Preparing for a new school year can be an overwhelming task, almost as overwhelming as staying organized throughout the school year. Dive in with these 8 ways to get your home back-to-school ready, no matter what kind of schooling you’re doing!
1. Create a filing system. Files aren’t just for offices – they’re also a great way to keep your home organized! Set aside a drawer to hold your files and buy some folders with cute patterns (it’s always easier to keep things organized if they look nice!). You can set aside one folder for each child in which to keep their school papers and medical forms, or you can organize the folders by month, or by category. If you keep the folders updated throughout the year, you’ll cut back on the time and stress spent looking for lost papers.
2. Update all medical information. Fill out any necessary medical forms and catch your kids up on all their immunizations. If your child has any allergies that may cause a problem while they’re at school, contact their teacher to discuss necessary precautions.
3. Clean out the closets. Before you go out and buy a whole new back-to-school wardrobe, go through your child’s closet with them and have them try on clothes they haven’t worn in a while. Take their outgrown clothes to a resale shop or donate them to a homeless shelter. This will make room for any new clothes and keep their closet from getting too cluttered throughout the year. Then take stock of what your child does have; this will give you an idea of what clothes you need to buy.A good rule you might want to implement is that any time you buy them a new article of clothing, they have to get rid of one in their closet.
4. Buy school supplies.

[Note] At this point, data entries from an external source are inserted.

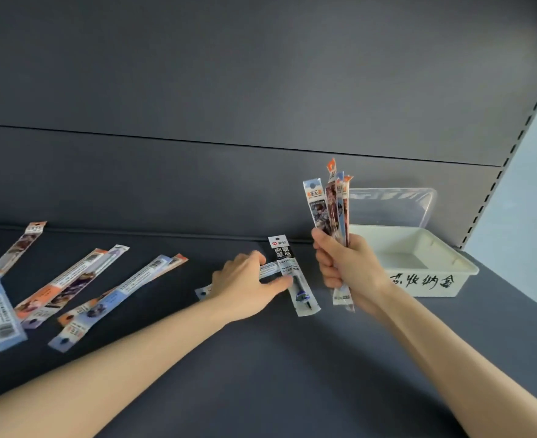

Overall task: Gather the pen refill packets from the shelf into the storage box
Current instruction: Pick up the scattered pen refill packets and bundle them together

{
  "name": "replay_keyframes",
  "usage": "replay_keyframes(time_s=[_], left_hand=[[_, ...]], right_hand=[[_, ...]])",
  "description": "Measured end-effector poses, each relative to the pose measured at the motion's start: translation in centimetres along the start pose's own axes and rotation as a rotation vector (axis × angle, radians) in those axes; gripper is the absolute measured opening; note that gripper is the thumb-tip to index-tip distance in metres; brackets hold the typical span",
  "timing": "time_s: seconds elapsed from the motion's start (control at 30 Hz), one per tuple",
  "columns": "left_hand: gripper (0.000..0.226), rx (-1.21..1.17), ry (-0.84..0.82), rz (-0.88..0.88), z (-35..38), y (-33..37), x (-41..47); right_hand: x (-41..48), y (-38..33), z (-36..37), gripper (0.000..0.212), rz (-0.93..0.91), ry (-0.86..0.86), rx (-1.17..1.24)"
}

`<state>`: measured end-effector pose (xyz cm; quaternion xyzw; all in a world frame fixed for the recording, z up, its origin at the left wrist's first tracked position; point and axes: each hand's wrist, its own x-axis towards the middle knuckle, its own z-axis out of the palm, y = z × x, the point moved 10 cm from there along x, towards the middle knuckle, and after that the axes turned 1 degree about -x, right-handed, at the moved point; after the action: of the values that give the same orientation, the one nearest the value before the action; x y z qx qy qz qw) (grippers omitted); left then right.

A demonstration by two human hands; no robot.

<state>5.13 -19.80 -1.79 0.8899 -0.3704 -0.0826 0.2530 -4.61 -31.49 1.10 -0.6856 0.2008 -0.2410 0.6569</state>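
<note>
Held packets: a bundle of pen refill packets (pixel 332 216), long narrow sleeves in blue, orange and dark print, stands upright right of centre.
Shelf packets: a black-labelled packet (pixel 292 273) lies at centre, crossing a pale packet (pixel 268 269); loose packets (pixel 71 286) lie scattered at lower left.
Right hand (pixel 346 263): fingers wrapped tight round the bundle's lower half.
Left hand (pixel 245 279): lies on the pale packet, fingers together and lightly bent, thumb stretched to the black-labelled packet.
Storage box (pixel 431 289): white, handwritten front, at right; clear lid (pixel 397 203) upright behind.
Shelf (pixel 261 374): dark, matte.
Back panel (pixel 229 90): dark grey.
</note>
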Motion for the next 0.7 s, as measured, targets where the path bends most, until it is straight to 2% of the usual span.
replay_keyframes(time_s=[0.1, 0.2, 0.33, 0.4, 0.47, 0.6, 0.7], left_hand=[[0.074, 0.047, 0.079, -0.086, 1.3, 1.3, 0.7], [0.076, 0.068, 0.145, -0.159, 1.5, 1.2, 1.0], [0.069, -0.24, 0.16, -0.225, -0.1, -0.9, 0.4], [0.068, -0.296, 0.124, -0.259, -0.6, -1.9, -0.2], [0.059, -0.311, 0.101, -0.283, -0.8, -2.4, -0.7], [0.02, -0.276, 0.033, -0.247, -0.6, -1.8, -1.2], [0.016, -0.3, 0.03, -0.192, -0.6, -1.2, -1.7]], right_hand=[[-0.4, -0.1, -0.4, 0.035, -0.011, -0.032, 0.03], [-0.9, 0.2, -0.5, 0.037, -0.012, -0.063, 0.032], [-1.4, 0.6, -0.2, 0.037, 0.013, -0.102, 0.087], [-1.7, 0.9, 0.0, 0.037, 0.039, -0.11, 0.115], [-2.0, 1.3, 0.5, 0.035, 0.056, -0.135, 0.084], [-2.5, 1.9, 0.8, 0.023, 0.071, -0.154, -0.004], [-2.3, 1.9, 0.3, 0.017, 0.073, -0.117, 0.003]])
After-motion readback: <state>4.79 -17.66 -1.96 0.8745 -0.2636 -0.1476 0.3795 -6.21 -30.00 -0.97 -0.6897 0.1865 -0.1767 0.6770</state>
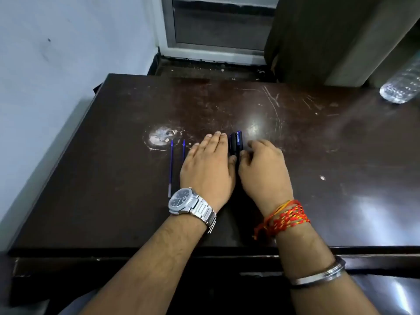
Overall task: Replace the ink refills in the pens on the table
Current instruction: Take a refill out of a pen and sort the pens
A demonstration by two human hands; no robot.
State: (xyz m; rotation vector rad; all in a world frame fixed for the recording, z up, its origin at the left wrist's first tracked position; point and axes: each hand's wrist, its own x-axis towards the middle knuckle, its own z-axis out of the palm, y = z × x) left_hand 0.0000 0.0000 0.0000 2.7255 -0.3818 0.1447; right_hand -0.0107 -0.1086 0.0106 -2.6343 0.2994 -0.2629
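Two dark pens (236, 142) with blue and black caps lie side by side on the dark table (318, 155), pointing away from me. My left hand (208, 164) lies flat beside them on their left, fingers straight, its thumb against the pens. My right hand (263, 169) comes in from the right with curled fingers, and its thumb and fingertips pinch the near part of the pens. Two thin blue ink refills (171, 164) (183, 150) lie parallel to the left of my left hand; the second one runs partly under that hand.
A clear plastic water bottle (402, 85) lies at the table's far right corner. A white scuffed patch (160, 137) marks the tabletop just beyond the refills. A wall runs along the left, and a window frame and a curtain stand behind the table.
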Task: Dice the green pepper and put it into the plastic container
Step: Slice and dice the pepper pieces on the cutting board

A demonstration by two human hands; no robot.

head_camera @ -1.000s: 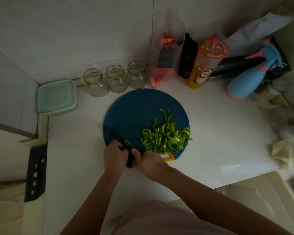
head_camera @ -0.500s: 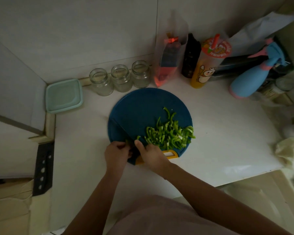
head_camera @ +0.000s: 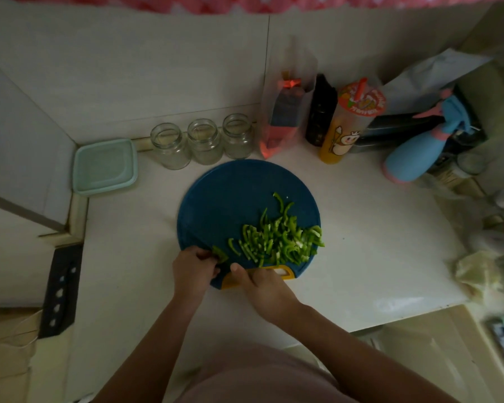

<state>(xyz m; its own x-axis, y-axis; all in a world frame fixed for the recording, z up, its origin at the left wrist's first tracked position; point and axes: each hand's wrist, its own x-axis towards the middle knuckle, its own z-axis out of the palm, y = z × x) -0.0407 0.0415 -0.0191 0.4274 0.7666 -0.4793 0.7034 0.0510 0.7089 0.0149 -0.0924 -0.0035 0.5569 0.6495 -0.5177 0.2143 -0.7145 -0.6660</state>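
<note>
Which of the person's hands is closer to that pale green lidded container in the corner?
Left. The left hand, pinching a pepper piece, is in front and right of the container; the right hand lies farther right.

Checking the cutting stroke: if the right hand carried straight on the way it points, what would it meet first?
Probably the green pepper piece pinched in the left hand, just up-left of the right hand. Depth is unclear in this dim view.

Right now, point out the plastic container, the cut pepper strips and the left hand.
plastic container (head_camera: 104, 167): head view, middle of its pale green top.
cut pepper strips (head_camera: 277, 241): head view, centre of the pile.
left hand (head_camera: 194, 270): head view, back of the hand.
</note>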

You can get a list of needed school supplies from the school office or your child’s teacher. If they don’t provide one, make one yourself. Try to stick to the basics (backpack, pencils/pens, notebooks, etc.) until school starts, so you don’t end up with unneeded supplies. You can always go grab more later if needed.
5. Start your kids on a bedtime routine, that way when school starts they’ll be used to going to bed and waking up at the same time.If your kids have been staying up late and sleeping in late during the summer, you should gradually move up their bedtimes and wake-up times by about ten to twenty minutes each day starting a couple weeks before the end of summer. This will make bedtime easier on everyone once school starts. And once you’ve established a schedule, stick to it.
6. Plan out what to pack for lunch. Stock up on lunchbox basics ahead of time when you see them on sale. Make it fun by letting your kids be a part of the planning process; take them to the grocery store with you and let them pick out something special. Also, ahead of time, you can make notes to put in your child’s lunch box for the first week of school to let them know you’re thinking about them. When you have time you should also do this randomly throughout the school year!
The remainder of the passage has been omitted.